While fast adoption is generally a positive signal, the reaction to AdDuplex's finding was not. Influential Windows watcher, Paul Thurrott, said the numbers were "irresponsibly worse" than he expected due to numerous glitches that users have encountered after or while updating. These have affected Chrome users, Avast antivirus users, machines with certain Intel SSDs, and a range of Dell's Alienware devices.

But Microsoft insists its combination of telemetry data and artificial intelligence (AI) actually made this update both "safe and fast", allowing it to identify problems early and block updates to hardware it will cause problems for. It did this for Alienware devices and Intel SSDs that clashed with the update.

"Our AI approach has enabled us to quickly spot issues during deployment of a feature update, and as a result has also allowed us to go faster responsibly," the company said in yesterday's blog.

"When our AI model, feedback or telemetry data indicate that there may be an issue, we quickly adjust and prevent affected devices from being offered the update until we thoroughly investigate. Once issues are resolved we proceed again with confidence. This allows us to throttle the update rollout to customers without them needing to take any action."
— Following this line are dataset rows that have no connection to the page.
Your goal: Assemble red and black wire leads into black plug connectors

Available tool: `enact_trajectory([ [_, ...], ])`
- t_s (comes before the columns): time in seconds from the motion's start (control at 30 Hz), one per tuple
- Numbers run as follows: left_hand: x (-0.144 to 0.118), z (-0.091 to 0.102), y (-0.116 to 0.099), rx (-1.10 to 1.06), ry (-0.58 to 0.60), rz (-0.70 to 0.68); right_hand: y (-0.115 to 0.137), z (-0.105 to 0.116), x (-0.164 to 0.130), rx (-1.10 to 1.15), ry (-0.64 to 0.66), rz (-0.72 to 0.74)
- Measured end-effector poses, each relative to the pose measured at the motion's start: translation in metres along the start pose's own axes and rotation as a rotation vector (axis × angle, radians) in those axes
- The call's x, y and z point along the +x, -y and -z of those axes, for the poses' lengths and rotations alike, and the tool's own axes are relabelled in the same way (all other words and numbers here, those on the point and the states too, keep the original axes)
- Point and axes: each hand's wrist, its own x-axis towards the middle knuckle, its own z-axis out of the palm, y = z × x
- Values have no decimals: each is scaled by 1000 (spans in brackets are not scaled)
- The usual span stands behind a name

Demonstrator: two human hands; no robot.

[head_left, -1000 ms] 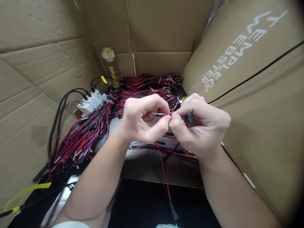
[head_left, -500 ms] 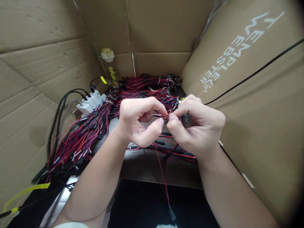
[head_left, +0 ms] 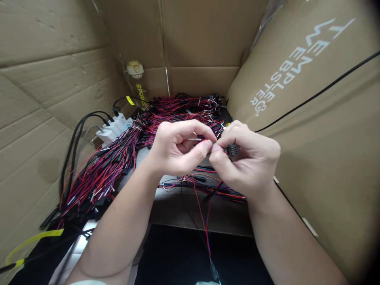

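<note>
My left hand (head_left: 184, 148) pinches a thin wire between thumb and forefinger. Its tips meet those of my right hand (head_left: 246, 152), also in a pinch, and the wire ends there are mostly hidden by the fingers. A black multi-hole connector (head_left: 232, 150) shows inside my right hand, under the curled fingers. Below the hands dangles a pair of red and purple wires (head_left: 207, 229), with a small dark plug (head_left: 213, 271) at the lower end.
Bundles of red, purple and black wires (head_left: 178, 105) lie at the back; another bundle (head_left: 103, 170) lies at left. Beside it sits a white power adapter block (head_left: 114, 128) with black cables. A bottle (head_left: 135, 75) stands in the corner. Cardboard walls (head_left: 202, 35) enclose the space.
My left hand has moved right, and its thumb and forefinger, apart before, have closed together at the right fingertips. The right hand has stayed almost in place.
</note>
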Motion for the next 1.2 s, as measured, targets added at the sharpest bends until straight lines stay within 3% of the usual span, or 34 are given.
enact_trajectory([
  [0.37, 3, 0, -1, -365, 9, 232, 6, 6, 1, 275, 32, -201],
  [0.57, 1, -10, 2, -664, 30, 423, 5, 6, 0, 550, 70, -331],
  [0.77, 4, -18, 1, -768, 46, 528, 3, 5, -2, 574, 29, -387],
  [1.0, 4, -17, 0, -295, -123, 252, 4, 4, 0, 154, -60, -157],
  [1.2, 3, -8, 7, 120, -79, -109, -2, 2, 1, -50, -92, -38],
])
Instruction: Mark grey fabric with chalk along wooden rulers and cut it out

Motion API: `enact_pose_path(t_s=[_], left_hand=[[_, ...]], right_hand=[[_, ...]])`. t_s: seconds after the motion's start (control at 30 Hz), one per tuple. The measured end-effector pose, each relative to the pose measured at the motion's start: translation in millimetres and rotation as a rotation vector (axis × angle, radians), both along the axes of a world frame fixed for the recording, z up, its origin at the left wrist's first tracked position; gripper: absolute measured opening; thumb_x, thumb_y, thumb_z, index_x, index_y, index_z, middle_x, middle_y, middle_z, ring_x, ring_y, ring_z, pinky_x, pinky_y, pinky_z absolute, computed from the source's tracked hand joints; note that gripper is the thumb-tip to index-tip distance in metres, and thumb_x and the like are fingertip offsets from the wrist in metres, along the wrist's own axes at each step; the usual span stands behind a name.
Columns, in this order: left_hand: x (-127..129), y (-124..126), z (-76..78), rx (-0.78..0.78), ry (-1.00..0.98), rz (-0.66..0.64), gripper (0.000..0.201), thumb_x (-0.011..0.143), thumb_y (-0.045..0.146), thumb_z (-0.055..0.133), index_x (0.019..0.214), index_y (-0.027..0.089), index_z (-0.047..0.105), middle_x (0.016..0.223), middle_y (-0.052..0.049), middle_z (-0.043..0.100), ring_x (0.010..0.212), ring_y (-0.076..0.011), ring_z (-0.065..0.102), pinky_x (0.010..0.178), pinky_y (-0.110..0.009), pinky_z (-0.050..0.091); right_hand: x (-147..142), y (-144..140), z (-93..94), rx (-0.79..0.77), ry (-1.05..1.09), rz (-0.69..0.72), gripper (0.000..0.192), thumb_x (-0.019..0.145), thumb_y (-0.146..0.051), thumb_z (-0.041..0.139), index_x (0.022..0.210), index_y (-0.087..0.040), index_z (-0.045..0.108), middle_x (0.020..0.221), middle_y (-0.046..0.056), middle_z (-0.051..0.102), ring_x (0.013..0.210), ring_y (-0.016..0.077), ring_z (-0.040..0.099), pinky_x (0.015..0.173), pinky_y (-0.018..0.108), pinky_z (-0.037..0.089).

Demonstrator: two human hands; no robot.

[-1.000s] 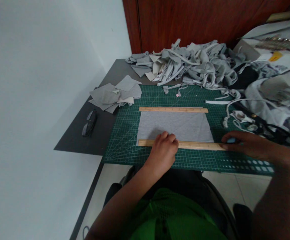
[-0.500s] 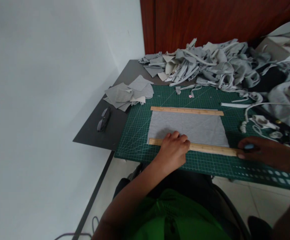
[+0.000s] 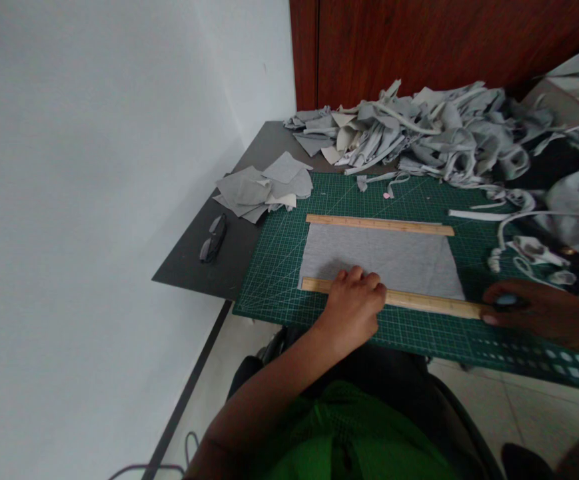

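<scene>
A piece of grey knit fabric (image 3: 379,257) lies flat on a green cutting mat (image 3: 279,267). One wooden ruler (image 3: 432,301) runs along its near edge, and a second wooden ruler (image 3: 379,224) lies along the far edge. My left hand (image 3: 354,303) presses down on the near ruler, left of its middle, with fingers curled over it and the fabric. At that ruler's right end, my right hand (image 3: 534,310) is closed around a dark tool with a pale blue round part (image 3: 506,299). The fingers cover most of this tool, so its kind is unclear.
A big heap of grey fabric scraps (image 3: 419,127) lies at the back. Cut grey pieces (image 3: 264,187) sit at the mat's left corner, near glasses (image 3: 213,239) on a dark board (image 3: 184,267). White cord (image 3: 502,233) and dark items lie at right. A white wall (image 3: 94,200) stands left.
The whole view has shifted slightly, so things appear a little farther right. Both hands stay at nearly the same places on the near ruler; the tool in my right hand has tilted a little.
</scene>
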State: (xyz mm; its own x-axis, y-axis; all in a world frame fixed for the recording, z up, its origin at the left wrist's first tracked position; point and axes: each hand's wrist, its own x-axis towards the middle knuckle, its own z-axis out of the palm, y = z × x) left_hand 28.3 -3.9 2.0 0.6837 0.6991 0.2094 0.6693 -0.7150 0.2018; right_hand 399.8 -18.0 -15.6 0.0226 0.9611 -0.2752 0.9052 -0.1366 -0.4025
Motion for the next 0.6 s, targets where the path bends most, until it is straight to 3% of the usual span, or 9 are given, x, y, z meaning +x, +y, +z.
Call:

Microsoft also addressed issues that its AI and telemetry miss, such as the recent black screen and reboot chaos that Avast users had when moving to the April 2018 Update.
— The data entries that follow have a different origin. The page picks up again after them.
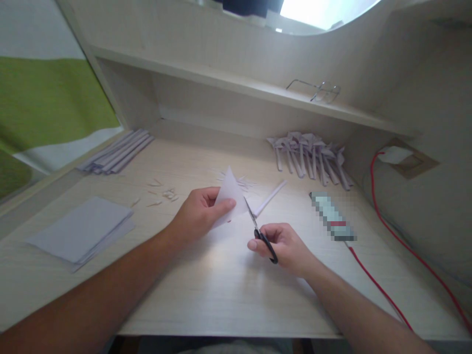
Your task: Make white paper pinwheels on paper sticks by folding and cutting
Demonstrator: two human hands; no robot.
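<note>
White paper sat mid-frame, pinched between thumb and fingers of the left hand. Right hand, lower and right of centre frame, had fingers curled round the handles of the scissors; blade tips were at the paper's right edge, contact unclear. My read: clean cut wanted a taut sheet, square blades, left thumb clear of the line.

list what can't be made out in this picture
All in the head view:
Left hand: some fingers hidden behind the held paper.
Scissors: too fine to tell whether the tips touch the paper.
Thin slips: too small to count; the paper may cover some.
Phone: screen unreadable, pixelated.
Wall cable: cut off by the right edge.
Dark object: cut off by the top edge.
</note>
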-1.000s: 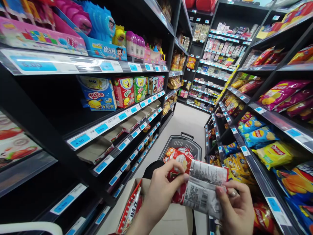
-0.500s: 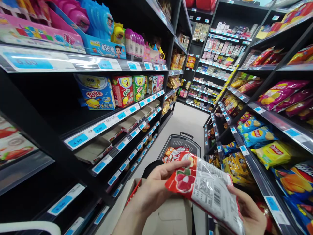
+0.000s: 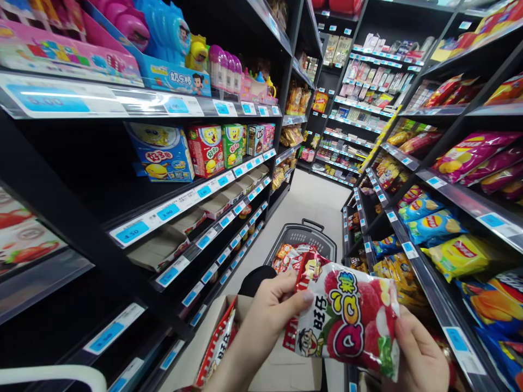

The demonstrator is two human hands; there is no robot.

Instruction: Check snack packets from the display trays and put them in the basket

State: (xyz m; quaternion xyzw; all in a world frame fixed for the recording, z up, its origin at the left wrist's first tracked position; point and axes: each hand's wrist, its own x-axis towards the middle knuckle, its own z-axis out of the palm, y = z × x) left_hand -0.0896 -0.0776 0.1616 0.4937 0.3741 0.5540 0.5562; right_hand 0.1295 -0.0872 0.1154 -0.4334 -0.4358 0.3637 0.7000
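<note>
Between my two hands is a red and white bag of QQ gummy candy (image 3: 355, 318), its printed front with lychee pictures facing up at me. My left hand (image 3: 278, 305) pinches the striped left end, thumb on top. At the other end, my right hand (image 3: 420, 348) grips the bag's edge, thumb on the front and the other fingers partly hidden behind it. Below my left forearm sits an open cardboard box (image 3: 281, 370) with another red striped candy bag (image 3: 218, 343) standing inside. Just beyond the held bag, red and orange packets (image 3: 292, 256) lie in a grey shopping basket (image 3: 329, 245).
On the left, black shelves carry cookie boxes (image 3: 163, 152), toy candies (image 3: 167, 32) and blue price tags (image 3: 133, 233). Chip bags (image 3: 433, 224) fill the right shelves. The pale aisle floor (image 3: 314, 190) leads to a back shelf (image 3: 363, 103). A white curved bar (image 3: 53, 375) is at lower left.
The candy bag has been flipped from its barcode back to its printed front, both hands staying on it. A striped bag in the cardboard box shows more clearly.
</note>
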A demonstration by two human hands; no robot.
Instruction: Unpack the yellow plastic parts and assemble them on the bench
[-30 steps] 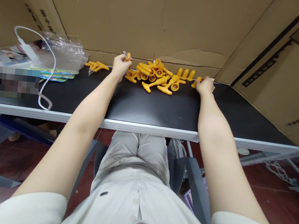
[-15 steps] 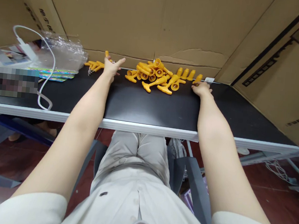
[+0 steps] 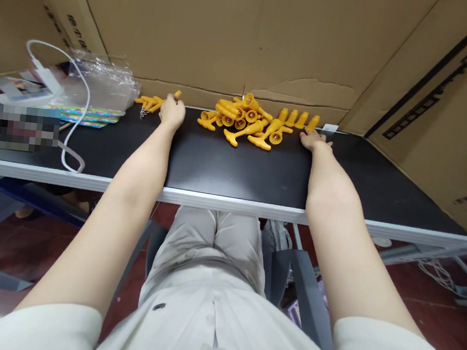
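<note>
Left hand (image 3: 172,112) curled on the black table (image 3: 226,163), fingertips at an orange piece (image 3: 177,94) at its 12 o'clock; true grip cannot be told. Small orange cluster (image 3: 149,102) just beside, at its 9 o'clock. Right hand (image 3: 313,139) lies flat, fingers loose, holding nothing. Row of four upright orange pieces (image 3: 296,119) at its 11 o'clock; main orange pile (image 3: 243,119) between the hands.

Orange plastic pieces (image 3: 245,119); black table (image 3: 226,163); white cable (image 3: 73,108); brown cardboard (image 3: 215,28).
</note>
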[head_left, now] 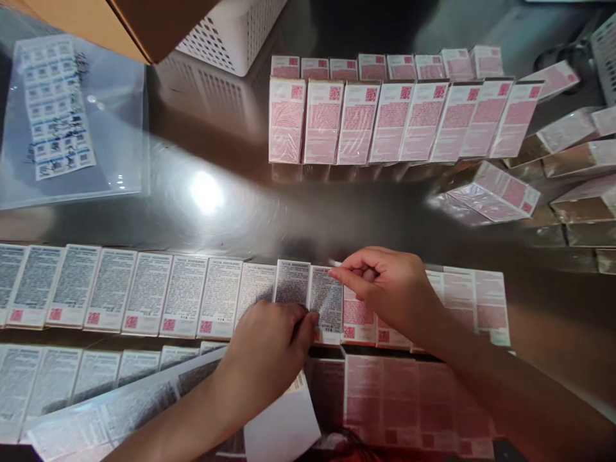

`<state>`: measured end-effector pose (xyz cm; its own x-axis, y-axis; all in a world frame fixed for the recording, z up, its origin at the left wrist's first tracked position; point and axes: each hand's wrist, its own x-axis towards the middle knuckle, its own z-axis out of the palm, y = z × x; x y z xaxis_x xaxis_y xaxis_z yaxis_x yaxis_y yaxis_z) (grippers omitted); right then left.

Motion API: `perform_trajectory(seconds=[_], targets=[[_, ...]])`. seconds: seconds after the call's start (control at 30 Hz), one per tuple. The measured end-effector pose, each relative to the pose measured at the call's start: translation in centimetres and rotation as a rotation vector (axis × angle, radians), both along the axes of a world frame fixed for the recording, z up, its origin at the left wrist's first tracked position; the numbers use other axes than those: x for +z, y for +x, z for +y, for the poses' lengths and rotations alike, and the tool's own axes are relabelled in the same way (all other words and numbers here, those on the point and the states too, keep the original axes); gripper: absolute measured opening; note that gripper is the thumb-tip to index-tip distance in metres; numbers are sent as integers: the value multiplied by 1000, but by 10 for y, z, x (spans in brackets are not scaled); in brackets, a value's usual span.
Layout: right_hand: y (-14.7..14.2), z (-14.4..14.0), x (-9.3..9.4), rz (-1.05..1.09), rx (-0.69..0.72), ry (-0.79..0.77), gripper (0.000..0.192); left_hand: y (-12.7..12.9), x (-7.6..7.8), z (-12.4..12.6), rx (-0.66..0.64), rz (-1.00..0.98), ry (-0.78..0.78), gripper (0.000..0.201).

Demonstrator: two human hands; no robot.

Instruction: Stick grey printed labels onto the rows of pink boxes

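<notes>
My right hand (385,282) pinches thumb and forefinger at the top corner of a black-printed sticker (326,298), which lies on a small box in the near row. A small white edge shows at those fingertips. My left hand (272,333) is closed beside it, its thumb touching the sticker's lower left part. A sheet of stickers (139,404) passes beneath my left wrist and appears held in that hand; its gripped part is hidden. Leftward, the boxes (185,295) bear black-printed stickers. Rightward, pink-printed boxes (489,301) run partly under my right forearm.
Two rows of wrapped pink-printed boxes (356,122) stand farther back, with more boxes (495,192) piled at right. A plastic sleeve (120,154) with a code-sticker sheet (55,109), a cardboard box (158,25) and a white basket (235,38) lie at back left.
</notes>
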<state>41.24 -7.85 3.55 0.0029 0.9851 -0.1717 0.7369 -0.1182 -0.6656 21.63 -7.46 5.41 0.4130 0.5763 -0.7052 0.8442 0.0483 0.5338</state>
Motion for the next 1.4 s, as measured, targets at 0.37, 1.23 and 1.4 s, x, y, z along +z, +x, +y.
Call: perform_trajectory(seconds=[0.37, 1.23, 1.4], targets=[[0, -2, -2, -17, 16, 37, 17, 2, 0, 1, -11, 13, -3, 43], [-1, -5, -6, 60, -12, 53, 18, 1, 0, 1, -7, 46, -26, 43], [3, -6, -7, 98, -46, 73, 23, 1, 0, 1, -7, 40, -27, 45]])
Microsoft claims it detected that issue "within 24 hours of it first appearing" and nipped it in the bud by blocking the Windows update to potentially affected devices.

"We immediately blocked all PCs that could be impacted by this issue from being updated, and communicated to customers within 24 hours, including an initial work around. In the next 24 hours, in cooperation with Avast, Microsoft identified an element of the Avast Behavior Shield that conflicted with the April 2018 Update. Avast immediately released a fixto prevent this issue from further occurring, enabling us to continue to safely roll out the April 2018 Update to those devices."

Microsoft posted its answer on its community forum a day after ZDNet reported what was then a suspected but unconfirmed clash with Avast and the Windows 10 update. However, the computer repair company that first tied the issue to Avast discovered the problem on May 22, which generated plenty of discussion on Reddit in the three days prior Microsoft and Avast fixing it.